Sierra Leone and Nigeria have been Scripps’ deepest dives, with Levy and Andersen building wastewater detection in those two African nations from the ground up.

These efforts recently received a major vote of confidence, with the announcement of the two new grants. One award renews a 2023 grant, continuing to fund a collaboration with the National Institute for Communicable Diseases in South Africa and with the University of Birmingham in the United Kingdom.

Plans are to continue adding additional pathogens to the list of those already detectable with wastewater surveillance. A second grant will explore using machine learning techniques to make existing systems better at tracking the spread of pathogens within communities.

For example, people may use different wastewater systems as they move through their days, especially if they commute long distances. This means that infections might be detected through clinical testing in communities that are not connected to urban wastewater treatment plants. Finding ways to model connections between test results and what is observed in wastewater systems, layered with other information such as community transportation patterns, holds the potential to provide a deeper understanding of infectious disease transmission patterns.

“It allows you to really pull in information across different modalities that are really hard to model by standard mechanisms,” Levy said.

A paper is nearly ready, he said, on detecting measles virus in wastewater, and the next big hurdle is tuberculosis. This one is tough because several of the genetic sequences that would be used to spot the presence of TB bacteria are very similar to those of other bacteria. It will be necessary to devise methods to amplify the signal of the bacteria that cause tuberculosis without giving too much of a boost to other microbes that significantly overlap the target’s genetic signature.

But, having already learned how to make wastewater samples reveal so many other pathogens, Levy says that these challenges look manageable.
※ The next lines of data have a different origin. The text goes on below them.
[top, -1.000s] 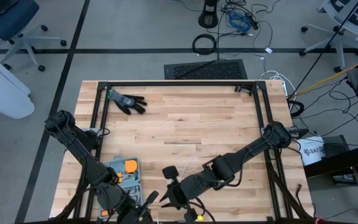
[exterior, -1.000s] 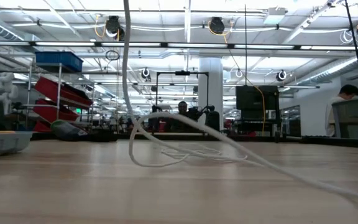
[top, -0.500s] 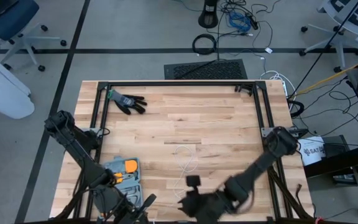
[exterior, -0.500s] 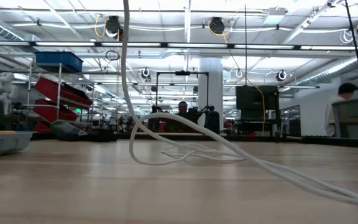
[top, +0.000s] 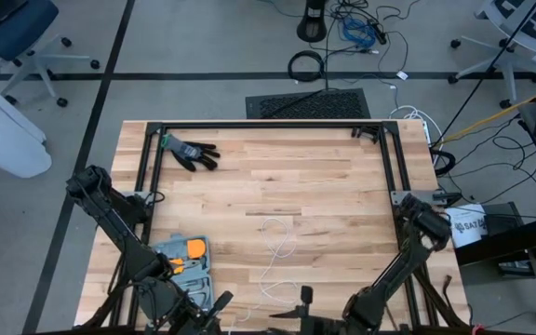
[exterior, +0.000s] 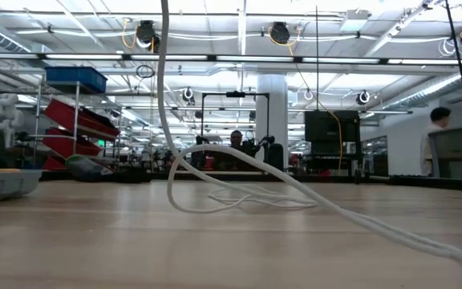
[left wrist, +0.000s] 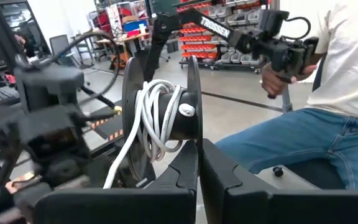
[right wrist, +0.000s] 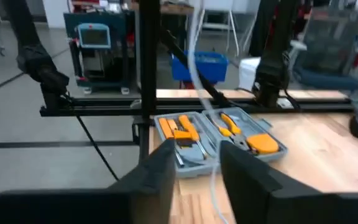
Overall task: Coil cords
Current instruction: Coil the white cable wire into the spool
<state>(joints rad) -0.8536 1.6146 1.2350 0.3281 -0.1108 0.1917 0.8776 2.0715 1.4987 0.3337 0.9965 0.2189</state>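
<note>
White string-fine cord [left wrist: 157, 121] sits wound on a black spool we pinch in our closed left gripper [left wrist: 199, 163]; farther out it trails in loose loops [top: 280, 244] over the table's middle. Our right gripper [right wrist: 194, 163], jaws parted around the cord, has pulled back to the near edge.

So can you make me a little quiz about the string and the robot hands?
1. True or false: some white cord is already wound on the black spool that the left gripper holds.
2. What lies beside the tool case on the table? A) loose cord B) a cup C) a book
3. Fill in: the black ____ sits near the table's far left corner.

Key: 1 true; 2 A, the loose cord; 3 glove.
</note>
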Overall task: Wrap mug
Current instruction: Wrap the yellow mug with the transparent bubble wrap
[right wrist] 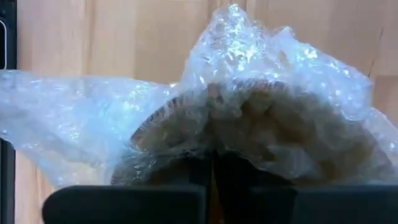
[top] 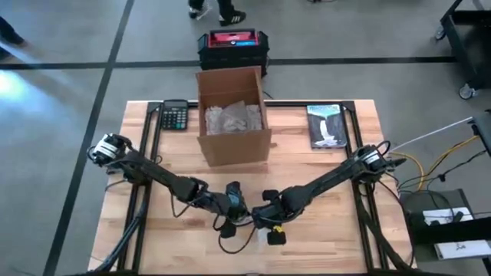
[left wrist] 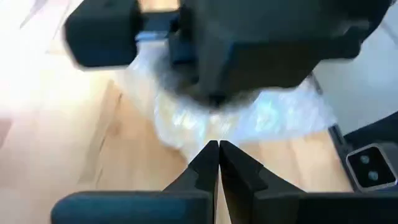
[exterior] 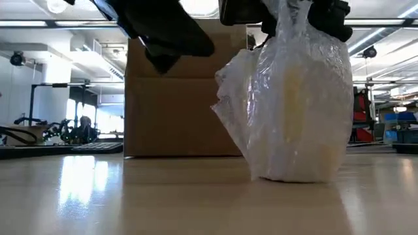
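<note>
The mug stands on the table in front of the cardboard box, on the near side of it, and it is already covered by bubble wrap; through the plastic I see only a pale yellowish shape. So the step in hand is, I think, the closing of the wrap around the mug, w/ most of the sheet already pulled up and gathered at the top.

Right gripper is just in front of the box too, directly over the mug. Its fingers are pressed together w/ no gap, and the wrap is bunched right against their tips, so I judge it pinches the bubble wrap at the top of the bundle; whether the mug's rim is also between the fingers, I cannot tell.

Left gripper is beside the right one, on the left of the mug as seen from the box side. Its two fingers are closed tip to tip and nothing is between them; the wrap lies just beyond the tips, not touched as far as I can see.

Next move probably needs the left gripper to open, take the loose flap that sticks out at the side of the bundle, and fold it over or under, while the right one keeps the top tight. Risk: the wrap is springy and may open again when released.

Behind-left of the box is a calculator, behind-right a book.
</note>
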`<action>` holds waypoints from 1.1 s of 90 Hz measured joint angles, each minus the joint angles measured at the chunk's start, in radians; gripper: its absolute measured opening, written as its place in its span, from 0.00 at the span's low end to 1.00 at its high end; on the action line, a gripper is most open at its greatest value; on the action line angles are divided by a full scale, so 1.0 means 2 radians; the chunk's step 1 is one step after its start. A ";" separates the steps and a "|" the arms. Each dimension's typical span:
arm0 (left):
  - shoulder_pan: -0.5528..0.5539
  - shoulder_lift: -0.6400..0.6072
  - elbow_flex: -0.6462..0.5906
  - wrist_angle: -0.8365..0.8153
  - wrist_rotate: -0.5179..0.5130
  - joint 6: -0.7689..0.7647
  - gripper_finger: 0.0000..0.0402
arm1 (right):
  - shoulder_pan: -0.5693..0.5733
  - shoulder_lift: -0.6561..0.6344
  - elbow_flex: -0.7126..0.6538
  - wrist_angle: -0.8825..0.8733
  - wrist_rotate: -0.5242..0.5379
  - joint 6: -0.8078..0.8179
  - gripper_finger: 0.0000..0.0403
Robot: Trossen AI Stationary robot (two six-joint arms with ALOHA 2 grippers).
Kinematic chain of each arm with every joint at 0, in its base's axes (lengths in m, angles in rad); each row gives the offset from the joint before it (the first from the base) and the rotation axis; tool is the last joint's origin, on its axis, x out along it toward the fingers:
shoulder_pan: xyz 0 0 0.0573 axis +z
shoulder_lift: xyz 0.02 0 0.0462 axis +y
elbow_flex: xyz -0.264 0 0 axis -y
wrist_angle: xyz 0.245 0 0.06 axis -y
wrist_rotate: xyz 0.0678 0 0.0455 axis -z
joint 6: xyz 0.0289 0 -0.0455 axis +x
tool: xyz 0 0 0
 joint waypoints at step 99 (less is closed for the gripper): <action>0.000 0.051 0.001 0.120 0.000 0.023 0.00 | -0.006 0.000 -0.005 0.051 0.010 -0.010 0.01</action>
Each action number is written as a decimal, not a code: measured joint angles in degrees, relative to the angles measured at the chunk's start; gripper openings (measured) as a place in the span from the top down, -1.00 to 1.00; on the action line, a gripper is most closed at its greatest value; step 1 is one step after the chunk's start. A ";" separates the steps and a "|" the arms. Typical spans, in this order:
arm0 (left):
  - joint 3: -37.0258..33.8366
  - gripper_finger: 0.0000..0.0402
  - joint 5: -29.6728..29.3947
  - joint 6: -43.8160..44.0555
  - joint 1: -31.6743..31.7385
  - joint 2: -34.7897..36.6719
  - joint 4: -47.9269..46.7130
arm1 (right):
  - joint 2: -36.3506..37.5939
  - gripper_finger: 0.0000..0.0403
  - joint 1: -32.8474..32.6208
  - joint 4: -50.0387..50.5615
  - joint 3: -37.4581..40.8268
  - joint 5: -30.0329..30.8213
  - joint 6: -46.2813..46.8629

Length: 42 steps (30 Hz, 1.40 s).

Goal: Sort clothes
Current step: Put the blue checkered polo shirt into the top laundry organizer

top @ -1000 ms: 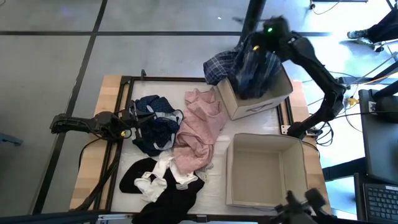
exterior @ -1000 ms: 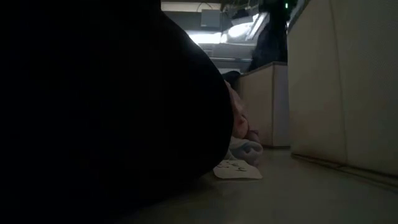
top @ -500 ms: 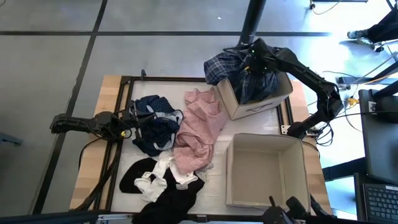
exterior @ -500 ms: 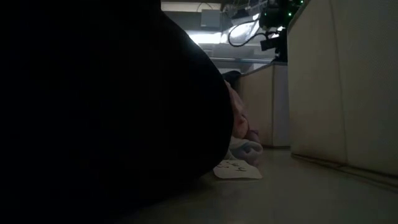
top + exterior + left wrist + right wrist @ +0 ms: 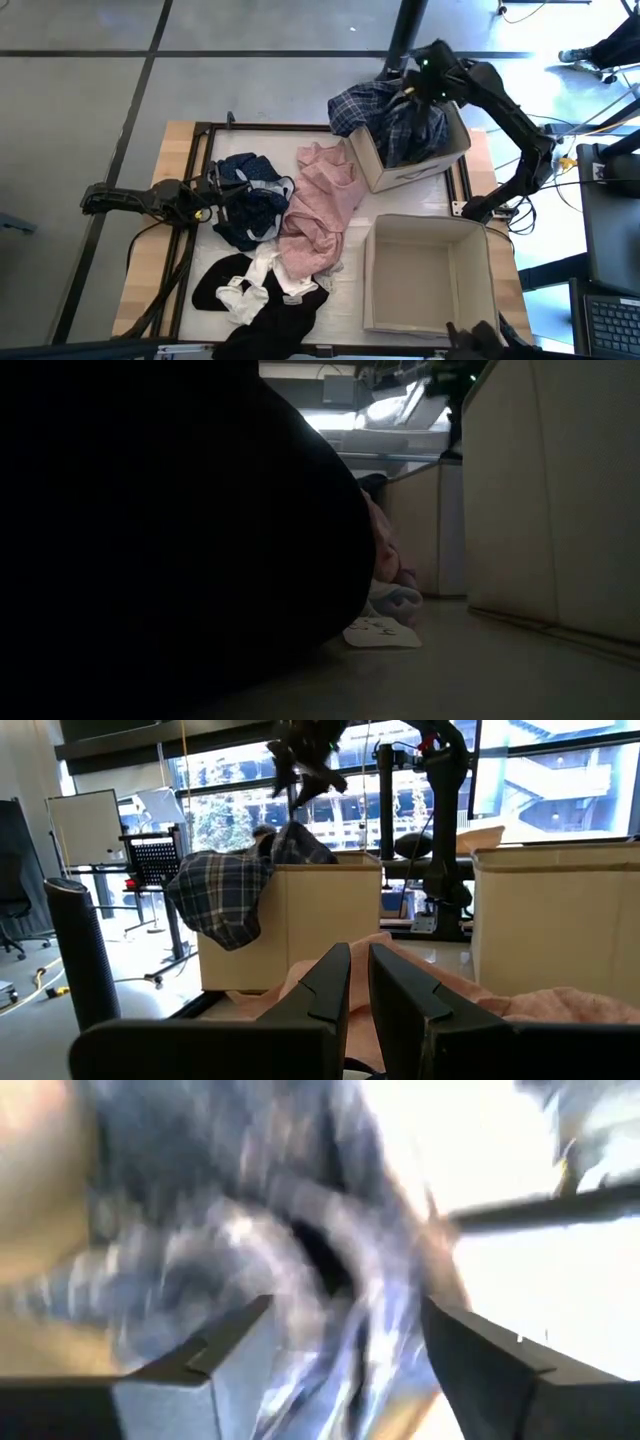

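plaid blue-white cotton shirt (image 5: 385, 112) lies draped in the tan cardboard box (image 5: 408, 170) at two o'clock on the desk, directly under the right claw (image 5: 418, 78), fingers wide and empty; left claw (image 5: 222, 188) nearly closed at nine o'clock.

Count of what is on the table

Two cardboard boxes (image 5: 408, 150) (image 5: 430, 275); one plaid shirt (image 5: 385, 115), one navy garment (image 5: 250, 195), one pink garment (image 5: 320, 210), a black piece (image 5: 260, 310), small white pieces (image 5: 250, 285); two arms.

High view evenly lit; low view v. dark; right wrist view motion-blurred, window glare.
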State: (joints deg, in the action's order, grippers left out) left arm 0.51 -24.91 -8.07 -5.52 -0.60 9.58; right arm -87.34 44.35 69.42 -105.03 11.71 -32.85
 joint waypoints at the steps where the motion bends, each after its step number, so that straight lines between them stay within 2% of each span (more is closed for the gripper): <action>1: 0.00 0.85 0.02 -0.18 0.00 -0.02 0.00 | 0.01 -0.31 -0.70 -3.29 -0.12 -2.09 -0.13; 5: 0.00 0.85 0.00 -0.36 0.00 0.00 0.10 | -0.74 -0.36 -4.33 -17.58 2.71 -10.10 -0.34; 8: 0.00 0.85 0.00 -0.64 0.00 0.00 0.11 | -3.07 -0.36 -7.73 -24.19 5.55 -11.78 -1.15; 15: 0.00 0.85 0.00 -0.37 0.00 0.00 0.09 | -10.98 -0.36 -12.86 -26.19 6.51 -5.22 -7.23; 23: 0.00 0.85 0.00 -0.29 -0.02 0.00 0.07 | -14.33 -0.32 -13.62 -24.54 6.51 1.72 -9.87; 28: 0.00 0.85 0.01 -0.58 -0.01 -0.01 0.07 | -14.26 0.03 -13.59 -24.34 6.51 1.79 -10.00; 36: 0.00 0.85 0.00 -0.75 0.00 0.00 0.04 | -13.93 0.89 -13.59 -25.26 6.51 3.25 -11.44; 38: 0.00 0.85 0.00 -0.75 -0.02 0.00 0.04 | -13.18 0.95 -13.59 -25.93 6.51 3.32 -12.35; 42: 0.00 0.85 0.01 -0.75 -0.01 -0.01 0.03 | -11.35 0.90 -13.63 -24.10 3.51 4.73 -12.61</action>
State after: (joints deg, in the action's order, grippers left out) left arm 0.51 -24.89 -8.82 -5.53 -0.61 9.62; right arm -98.68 30.72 45.32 -101.53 16.43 -45.46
And the prize for success is massive.

Estimated to kill more than 1 million people worldwide each year, TB is among the world’s deadliest infectious diseases. Being able to help whole communities more quickly identify which strains of tuberculosis bacteria are causing outbreaks by analyzing wastewater can save lives. 

“We know exactly which ones they are and the particular drugs that may be affected by them,” Levy said. “We can say, ‘okay, this first-line drug and this second-line drug might not even be worth trying in this community.”